Removing a council's 'inadequate' children's services would "distract from its improvement", and its new leadership team should be given the chance to make progress, the government has been advised.
Sefton's Department for Education-appointed commissioner, Paul Moffat, has recommended that the DfE should not turn the Merseyside authority's services over to an independent trust or invite another council to take them over, in a report completed in September but published last week.
However, Moffat said that the option of removal should not be ruled out and warned that Sefton would need ongoing government oversight for the "foreseeable future" to tackle significant management and practice problems.
The DfE sent Moffat into the authority in June, with a remit to determine whether it had the capacity and capability to improve over a reasonable timescale or whether it should have its services removed, after Ofsted rated it 'inadequate' across the board.
'Serious failures' identified by Ofsted
In an inspection in February and March, the inspectorate found “serious and widespread failures” in safeguarding, creating delays in meeting the needs of “highly vulnerable children”, in part due to a lack of social workers and lack of management oversight.There was also “widespread and unnecessary delays in securing timely permanence” for children in care, too many of whom were in placements that had not been fully assessed as safe or suitable to meet their needs. It also said a "lack of stable, senior management” had left the service in a “precarious” state.
Moffat reviewed the council's progress from June to September this year.

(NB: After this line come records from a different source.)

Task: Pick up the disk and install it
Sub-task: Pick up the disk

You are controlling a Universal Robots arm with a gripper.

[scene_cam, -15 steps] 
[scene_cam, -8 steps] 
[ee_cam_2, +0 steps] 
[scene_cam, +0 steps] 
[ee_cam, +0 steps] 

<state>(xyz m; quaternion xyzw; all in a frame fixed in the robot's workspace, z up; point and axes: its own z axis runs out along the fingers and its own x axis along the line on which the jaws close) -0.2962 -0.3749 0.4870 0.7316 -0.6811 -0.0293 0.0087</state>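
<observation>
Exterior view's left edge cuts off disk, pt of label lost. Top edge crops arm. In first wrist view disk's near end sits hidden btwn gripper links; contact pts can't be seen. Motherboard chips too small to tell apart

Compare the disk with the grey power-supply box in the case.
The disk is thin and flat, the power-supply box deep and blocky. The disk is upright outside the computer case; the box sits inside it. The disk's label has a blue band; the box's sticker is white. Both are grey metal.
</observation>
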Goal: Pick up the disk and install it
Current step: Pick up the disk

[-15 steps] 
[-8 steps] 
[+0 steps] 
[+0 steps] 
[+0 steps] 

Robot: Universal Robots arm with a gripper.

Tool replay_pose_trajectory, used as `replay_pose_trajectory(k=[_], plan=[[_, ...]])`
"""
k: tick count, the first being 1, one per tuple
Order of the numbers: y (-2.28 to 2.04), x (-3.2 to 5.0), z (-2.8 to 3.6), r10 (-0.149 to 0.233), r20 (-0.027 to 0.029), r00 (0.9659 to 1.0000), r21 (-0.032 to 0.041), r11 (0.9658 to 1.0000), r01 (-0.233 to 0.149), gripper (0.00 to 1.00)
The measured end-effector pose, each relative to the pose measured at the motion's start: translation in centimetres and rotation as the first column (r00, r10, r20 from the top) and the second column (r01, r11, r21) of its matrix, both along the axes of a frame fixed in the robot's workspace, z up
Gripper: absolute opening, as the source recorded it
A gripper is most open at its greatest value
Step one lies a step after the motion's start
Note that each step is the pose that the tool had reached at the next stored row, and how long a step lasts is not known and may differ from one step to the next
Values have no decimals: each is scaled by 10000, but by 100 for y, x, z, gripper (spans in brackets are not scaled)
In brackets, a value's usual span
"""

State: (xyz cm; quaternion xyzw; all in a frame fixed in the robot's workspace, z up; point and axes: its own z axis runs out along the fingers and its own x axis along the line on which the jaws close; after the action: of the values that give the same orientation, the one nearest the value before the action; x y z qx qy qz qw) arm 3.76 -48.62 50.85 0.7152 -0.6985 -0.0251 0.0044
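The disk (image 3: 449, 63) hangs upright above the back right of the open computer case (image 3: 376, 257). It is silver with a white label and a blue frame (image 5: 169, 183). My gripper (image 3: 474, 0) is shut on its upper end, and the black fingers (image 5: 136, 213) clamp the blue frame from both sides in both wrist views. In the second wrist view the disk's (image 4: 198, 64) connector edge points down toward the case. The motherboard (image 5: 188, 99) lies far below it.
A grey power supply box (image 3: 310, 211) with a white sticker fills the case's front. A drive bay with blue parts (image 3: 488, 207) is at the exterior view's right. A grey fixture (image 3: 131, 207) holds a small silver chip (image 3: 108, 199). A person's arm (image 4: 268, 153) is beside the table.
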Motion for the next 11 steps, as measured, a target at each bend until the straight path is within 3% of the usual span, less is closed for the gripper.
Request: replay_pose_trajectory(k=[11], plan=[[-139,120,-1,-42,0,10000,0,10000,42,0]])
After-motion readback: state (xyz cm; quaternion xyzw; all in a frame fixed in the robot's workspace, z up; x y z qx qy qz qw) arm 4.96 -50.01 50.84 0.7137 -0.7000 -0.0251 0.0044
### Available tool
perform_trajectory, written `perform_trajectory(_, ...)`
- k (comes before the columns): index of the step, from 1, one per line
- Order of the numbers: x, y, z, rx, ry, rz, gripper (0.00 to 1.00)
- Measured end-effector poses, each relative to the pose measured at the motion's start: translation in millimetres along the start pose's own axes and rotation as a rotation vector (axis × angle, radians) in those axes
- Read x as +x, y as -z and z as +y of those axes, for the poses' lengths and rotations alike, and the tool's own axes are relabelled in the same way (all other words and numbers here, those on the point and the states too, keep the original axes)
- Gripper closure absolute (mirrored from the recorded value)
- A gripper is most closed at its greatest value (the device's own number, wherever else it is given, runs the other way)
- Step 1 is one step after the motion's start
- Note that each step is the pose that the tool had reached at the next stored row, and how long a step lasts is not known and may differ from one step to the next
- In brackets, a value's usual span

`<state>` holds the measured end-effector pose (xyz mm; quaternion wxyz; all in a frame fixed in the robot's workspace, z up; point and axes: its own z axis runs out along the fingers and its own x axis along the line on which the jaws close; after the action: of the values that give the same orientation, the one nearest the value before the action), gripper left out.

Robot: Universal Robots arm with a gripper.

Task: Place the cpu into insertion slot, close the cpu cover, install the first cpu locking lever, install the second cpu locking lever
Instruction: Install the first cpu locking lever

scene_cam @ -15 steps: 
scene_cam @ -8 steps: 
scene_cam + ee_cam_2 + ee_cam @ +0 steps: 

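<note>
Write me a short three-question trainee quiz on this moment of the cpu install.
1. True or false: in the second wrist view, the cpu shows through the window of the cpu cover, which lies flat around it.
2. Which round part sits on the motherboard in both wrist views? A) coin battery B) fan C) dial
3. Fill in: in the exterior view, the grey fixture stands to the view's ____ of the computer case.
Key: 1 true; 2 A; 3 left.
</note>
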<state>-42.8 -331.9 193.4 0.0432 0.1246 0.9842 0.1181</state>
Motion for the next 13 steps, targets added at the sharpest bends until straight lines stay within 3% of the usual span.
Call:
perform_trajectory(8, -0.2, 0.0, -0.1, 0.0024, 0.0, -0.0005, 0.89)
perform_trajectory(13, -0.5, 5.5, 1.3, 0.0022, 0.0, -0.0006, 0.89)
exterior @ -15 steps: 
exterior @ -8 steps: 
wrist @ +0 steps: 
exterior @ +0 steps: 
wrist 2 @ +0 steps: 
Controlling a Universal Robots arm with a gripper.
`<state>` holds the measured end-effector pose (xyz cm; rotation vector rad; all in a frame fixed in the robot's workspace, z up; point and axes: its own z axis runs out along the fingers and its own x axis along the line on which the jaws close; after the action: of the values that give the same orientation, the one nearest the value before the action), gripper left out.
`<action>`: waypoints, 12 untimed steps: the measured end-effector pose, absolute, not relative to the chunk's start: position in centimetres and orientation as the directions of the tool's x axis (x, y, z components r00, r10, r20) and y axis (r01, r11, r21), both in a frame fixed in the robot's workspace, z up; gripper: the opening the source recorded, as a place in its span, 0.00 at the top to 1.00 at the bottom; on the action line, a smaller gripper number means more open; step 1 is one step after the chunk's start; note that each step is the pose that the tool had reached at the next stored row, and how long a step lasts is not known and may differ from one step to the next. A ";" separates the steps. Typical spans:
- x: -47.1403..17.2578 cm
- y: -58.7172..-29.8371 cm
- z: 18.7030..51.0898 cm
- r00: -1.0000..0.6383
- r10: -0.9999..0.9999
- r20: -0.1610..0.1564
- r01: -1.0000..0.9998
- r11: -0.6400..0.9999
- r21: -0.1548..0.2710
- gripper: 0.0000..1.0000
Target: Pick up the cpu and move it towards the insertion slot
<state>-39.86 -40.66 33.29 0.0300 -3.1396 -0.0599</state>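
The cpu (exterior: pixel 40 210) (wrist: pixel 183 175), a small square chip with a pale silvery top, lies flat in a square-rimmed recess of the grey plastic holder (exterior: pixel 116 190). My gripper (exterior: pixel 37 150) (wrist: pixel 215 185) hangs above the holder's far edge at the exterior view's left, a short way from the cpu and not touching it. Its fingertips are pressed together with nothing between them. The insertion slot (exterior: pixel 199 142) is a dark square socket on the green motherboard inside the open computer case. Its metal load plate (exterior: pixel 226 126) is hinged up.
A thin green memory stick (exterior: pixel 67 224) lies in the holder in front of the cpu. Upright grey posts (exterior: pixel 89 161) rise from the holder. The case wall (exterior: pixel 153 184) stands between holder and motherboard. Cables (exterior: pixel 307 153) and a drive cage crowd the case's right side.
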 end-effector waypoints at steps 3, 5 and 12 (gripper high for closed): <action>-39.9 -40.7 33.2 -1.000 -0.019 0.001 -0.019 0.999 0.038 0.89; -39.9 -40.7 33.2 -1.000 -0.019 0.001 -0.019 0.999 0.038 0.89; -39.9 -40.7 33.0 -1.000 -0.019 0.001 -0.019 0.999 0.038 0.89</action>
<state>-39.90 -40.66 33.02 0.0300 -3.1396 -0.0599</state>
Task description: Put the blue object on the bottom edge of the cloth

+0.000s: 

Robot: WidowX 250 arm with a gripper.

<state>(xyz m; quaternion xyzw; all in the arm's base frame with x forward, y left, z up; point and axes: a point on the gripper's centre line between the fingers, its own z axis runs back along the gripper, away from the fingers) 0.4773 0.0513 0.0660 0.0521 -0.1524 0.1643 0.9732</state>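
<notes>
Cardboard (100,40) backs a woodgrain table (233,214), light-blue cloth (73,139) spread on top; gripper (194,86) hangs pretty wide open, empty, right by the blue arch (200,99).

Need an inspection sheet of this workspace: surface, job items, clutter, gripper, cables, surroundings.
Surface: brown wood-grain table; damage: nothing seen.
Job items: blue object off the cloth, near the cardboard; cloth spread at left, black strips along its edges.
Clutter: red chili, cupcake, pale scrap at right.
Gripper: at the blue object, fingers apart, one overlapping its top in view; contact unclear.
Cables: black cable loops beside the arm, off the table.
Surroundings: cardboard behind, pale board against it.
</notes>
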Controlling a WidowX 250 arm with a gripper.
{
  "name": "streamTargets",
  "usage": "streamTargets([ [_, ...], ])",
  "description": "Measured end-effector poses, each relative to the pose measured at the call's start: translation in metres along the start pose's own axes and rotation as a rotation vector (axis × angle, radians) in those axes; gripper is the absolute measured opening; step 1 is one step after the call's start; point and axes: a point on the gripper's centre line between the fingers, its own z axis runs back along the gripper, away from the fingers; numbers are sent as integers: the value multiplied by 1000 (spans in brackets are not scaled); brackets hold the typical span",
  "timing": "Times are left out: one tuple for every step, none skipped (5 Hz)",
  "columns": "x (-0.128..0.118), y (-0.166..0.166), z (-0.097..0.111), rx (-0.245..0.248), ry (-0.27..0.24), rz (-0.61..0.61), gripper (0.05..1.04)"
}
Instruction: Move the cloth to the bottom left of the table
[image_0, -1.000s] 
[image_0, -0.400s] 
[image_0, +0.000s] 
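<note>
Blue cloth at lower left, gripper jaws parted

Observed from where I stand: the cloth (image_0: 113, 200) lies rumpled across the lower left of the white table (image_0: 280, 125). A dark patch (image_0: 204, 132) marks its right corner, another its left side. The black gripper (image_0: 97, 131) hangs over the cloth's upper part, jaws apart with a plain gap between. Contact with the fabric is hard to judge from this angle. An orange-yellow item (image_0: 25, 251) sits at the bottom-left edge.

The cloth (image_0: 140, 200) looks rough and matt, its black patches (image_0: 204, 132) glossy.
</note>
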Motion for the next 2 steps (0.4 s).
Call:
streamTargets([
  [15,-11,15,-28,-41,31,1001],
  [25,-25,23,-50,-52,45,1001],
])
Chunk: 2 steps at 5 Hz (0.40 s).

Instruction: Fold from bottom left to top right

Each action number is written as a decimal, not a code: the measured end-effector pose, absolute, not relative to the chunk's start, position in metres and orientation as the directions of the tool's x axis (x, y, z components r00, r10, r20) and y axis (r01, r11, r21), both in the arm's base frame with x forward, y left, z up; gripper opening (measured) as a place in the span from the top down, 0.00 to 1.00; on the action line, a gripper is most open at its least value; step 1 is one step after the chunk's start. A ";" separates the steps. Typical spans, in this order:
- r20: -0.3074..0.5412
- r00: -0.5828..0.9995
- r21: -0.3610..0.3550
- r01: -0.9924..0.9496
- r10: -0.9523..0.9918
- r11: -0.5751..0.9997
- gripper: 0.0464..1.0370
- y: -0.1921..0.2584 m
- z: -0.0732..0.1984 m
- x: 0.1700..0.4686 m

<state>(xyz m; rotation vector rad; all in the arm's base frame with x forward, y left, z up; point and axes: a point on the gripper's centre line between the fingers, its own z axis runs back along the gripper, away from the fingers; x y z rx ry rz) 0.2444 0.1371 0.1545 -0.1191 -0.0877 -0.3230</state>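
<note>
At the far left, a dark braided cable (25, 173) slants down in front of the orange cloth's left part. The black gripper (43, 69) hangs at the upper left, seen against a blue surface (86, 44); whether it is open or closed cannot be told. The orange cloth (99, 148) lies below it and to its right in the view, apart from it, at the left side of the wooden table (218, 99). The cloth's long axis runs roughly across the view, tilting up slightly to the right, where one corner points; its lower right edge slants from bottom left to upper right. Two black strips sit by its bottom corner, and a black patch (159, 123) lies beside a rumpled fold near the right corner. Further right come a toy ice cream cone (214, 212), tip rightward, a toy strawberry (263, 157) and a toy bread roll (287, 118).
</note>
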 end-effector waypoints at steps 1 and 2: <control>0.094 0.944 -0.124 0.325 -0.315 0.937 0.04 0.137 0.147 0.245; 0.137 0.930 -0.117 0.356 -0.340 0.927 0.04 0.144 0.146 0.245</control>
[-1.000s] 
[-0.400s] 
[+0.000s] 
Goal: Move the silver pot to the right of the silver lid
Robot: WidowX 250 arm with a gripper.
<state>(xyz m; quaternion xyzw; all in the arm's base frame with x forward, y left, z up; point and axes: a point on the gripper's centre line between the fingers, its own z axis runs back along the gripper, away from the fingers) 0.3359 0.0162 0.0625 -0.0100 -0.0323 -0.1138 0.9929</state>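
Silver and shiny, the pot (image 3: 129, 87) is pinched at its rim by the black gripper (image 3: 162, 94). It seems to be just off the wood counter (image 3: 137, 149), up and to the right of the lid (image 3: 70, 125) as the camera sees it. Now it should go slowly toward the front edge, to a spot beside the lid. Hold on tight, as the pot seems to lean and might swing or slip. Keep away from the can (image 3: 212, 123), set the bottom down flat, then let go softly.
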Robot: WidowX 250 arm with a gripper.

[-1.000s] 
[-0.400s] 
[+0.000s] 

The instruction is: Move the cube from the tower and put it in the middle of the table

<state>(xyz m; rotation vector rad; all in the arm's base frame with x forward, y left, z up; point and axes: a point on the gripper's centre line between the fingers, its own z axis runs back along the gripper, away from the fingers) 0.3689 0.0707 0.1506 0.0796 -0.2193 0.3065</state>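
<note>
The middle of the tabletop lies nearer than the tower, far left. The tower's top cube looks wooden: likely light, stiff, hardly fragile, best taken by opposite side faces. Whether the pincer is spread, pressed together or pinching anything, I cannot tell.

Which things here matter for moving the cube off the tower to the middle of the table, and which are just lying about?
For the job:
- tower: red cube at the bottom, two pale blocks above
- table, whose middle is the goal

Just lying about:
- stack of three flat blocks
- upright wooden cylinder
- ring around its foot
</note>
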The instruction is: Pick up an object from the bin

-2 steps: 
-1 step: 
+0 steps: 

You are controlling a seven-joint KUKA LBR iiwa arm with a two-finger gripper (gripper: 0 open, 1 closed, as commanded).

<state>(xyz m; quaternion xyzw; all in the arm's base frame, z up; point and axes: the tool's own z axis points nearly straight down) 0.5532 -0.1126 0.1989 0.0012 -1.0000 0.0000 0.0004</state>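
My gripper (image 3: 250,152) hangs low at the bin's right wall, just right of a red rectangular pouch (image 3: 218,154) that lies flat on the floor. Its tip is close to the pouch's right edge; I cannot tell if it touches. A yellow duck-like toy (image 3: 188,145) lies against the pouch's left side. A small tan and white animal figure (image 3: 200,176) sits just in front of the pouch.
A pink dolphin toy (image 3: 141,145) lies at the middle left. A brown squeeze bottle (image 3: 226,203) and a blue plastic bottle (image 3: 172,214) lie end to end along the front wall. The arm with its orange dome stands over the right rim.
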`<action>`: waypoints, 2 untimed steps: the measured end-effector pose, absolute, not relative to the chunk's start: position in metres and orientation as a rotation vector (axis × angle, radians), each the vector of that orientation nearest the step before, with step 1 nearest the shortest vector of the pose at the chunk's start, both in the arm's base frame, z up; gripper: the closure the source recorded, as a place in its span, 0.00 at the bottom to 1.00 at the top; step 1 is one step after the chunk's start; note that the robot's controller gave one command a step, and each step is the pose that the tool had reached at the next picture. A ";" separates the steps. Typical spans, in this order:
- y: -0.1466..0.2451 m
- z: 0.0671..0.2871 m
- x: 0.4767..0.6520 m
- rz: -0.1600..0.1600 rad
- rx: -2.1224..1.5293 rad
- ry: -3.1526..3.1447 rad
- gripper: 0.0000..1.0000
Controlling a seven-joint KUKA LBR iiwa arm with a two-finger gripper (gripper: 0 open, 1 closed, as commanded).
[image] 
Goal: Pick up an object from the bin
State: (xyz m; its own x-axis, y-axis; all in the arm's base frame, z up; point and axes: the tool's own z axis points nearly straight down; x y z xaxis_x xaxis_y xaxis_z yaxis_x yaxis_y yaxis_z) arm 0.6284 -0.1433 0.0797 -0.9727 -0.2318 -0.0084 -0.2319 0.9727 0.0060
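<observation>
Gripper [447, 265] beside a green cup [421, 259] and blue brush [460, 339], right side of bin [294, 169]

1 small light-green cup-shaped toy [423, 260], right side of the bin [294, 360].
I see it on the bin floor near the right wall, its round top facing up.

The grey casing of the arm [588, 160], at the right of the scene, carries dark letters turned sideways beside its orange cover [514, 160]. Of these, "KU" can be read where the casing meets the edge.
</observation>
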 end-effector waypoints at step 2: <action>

This followed the appointment of a new director of children's services, Martin Birch, who was part of the leadership team at Sunderland's Together for Children trust that oversaw its journey from 'inadequate' to 'outstanding' from 2018-21. Moffat said Sefton had also appointed "talented and experienced" assistant directors to bolster leadership capacity, along with a new principal social worker.
'Good start' to improvement
He concluded that the authority had "made a good start to its improvement work" through its new leadership, as well as demonstrating a "readiness to accept support, the start of a cultural shift and sound actions to construct its improvement programme".And while some staff and frontline managers had had an "us and them" experience with previous interim senior managers, Moffat said that social workers had welcomed the openness and visibility of the new leadership team.
However, he warned that Sefton's progress "remains hampered by workforce challenges, quality of practice, which is still not good enough, and as yet ineffective and unaligned improvement mechanisms".